Genetics. For whatever reason, presumably that type of attitude is more beneficial in their habitat than in other Carpet Python habitats. The niche they live in favours it, just like it also favours their different colours, being more arboreal, having higher thermal requirements than Diamonds and Murray Darlings, etc etc. They come from different places, occupy different niches, and are different. Why are Eastern Browns more high strung than Copperheads and Red-bellieds? Why are Jungles smaller than Coastals? You can speculate about the why as much as you like, but there is still an objective reality that this is the way it is.


----------



## Wolfgang5 (Apr 24, 2021)

"Anyone who knows dogs well will know that some breeds of dogs are more prone to aggressive/dangerous behaviour than others. Dogs have been specifically and successfully bred to have different character traits, and this includes aggression. Okay..."

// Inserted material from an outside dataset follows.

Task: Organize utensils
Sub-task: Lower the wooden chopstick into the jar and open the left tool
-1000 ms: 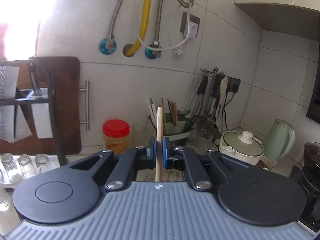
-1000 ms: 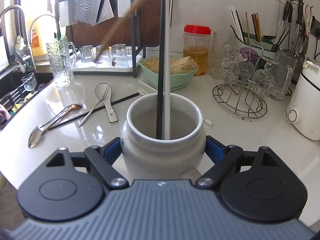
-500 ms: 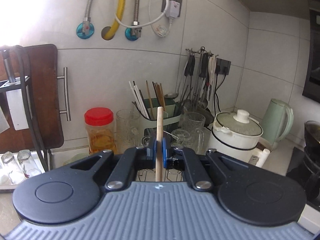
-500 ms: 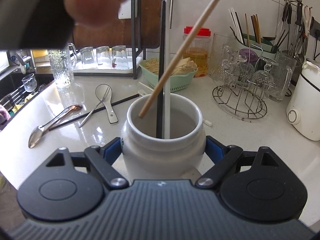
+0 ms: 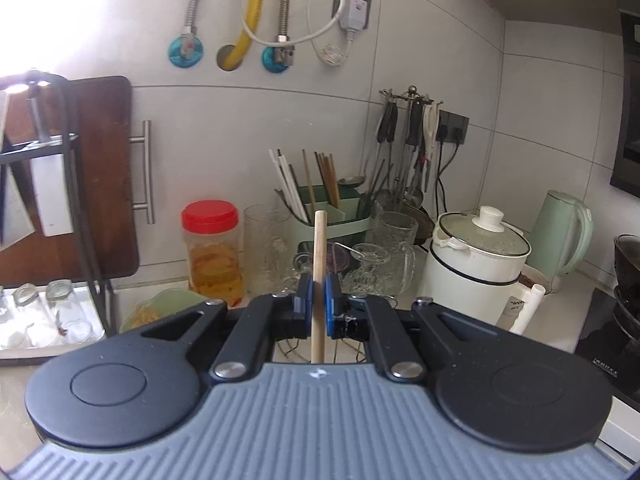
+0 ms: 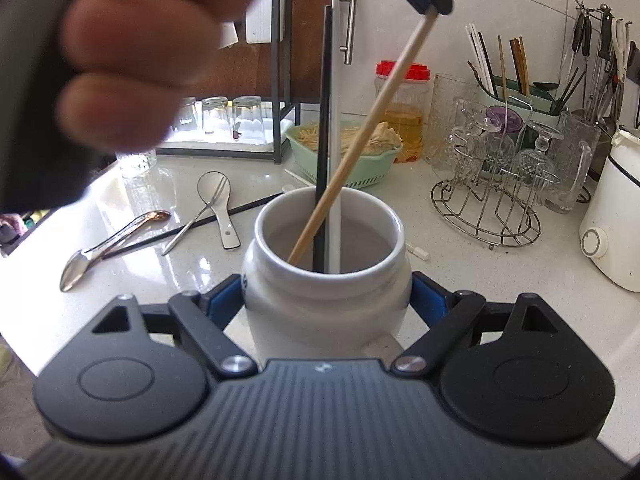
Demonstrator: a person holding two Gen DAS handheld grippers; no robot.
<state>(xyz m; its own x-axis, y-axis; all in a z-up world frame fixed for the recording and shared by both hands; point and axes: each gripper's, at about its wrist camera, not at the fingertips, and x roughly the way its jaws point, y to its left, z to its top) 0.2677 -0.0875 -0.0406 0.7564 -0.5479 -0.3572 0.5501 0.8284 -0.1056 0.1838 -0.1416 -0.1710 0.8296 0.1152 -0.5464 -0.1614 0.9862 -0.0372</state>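
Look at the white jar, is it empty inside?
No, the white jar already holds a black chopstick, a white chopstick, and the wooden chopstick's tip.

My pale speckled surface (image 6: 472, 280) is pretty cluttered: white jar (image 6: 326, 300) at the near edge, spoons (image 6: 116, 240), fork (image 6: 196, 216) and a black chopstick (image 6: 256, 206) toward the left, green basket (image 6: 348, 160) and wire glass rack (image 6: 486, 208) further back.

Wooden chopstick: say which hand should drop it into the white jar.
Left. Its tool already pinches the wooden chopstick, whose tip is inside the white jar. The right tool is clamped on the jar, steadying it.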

All I will say to that is that I am a formally trained canine behaviourist with a background in protection and guard dog training, both military and civilian security dogs so let's leave this topic here as we clearly have different areas of expertise.

My original point was that the way a domestic animal is raised plays a major role in their behavioural outcome as an adult, I was asking if we are saying Jungle pythons tend to be more snappy than other pythons in their younger life and if so does the way we treat them, ie interaction, feeding, and or handling, play a role in the overall outcome of the adult python, or irrespective of the way we act, are jungles just the exception with the majority being more naturally prone to "issues"?

My young coastal was snappy and defensive when I first adopted him, through following your advice and leaving him be, he has now settled and become a much more relaxed and calm animal.
If I had continued to try and calm him through handling and "well intended harassment", I may not have achieved the same result.

Are we saying that a jungle will not "outgrow" this snappy or defensive type behaviours regardless of how we interact with them or like my coastal, can our interaction or lack of, assist in the adult behaviour of the reptile?

Where I was/am getting lost is understanding the differences between morelias, besides colour, 
I think being a newer keeper its easy to misunderstand that they are actually completely different animals not just different colours of the same.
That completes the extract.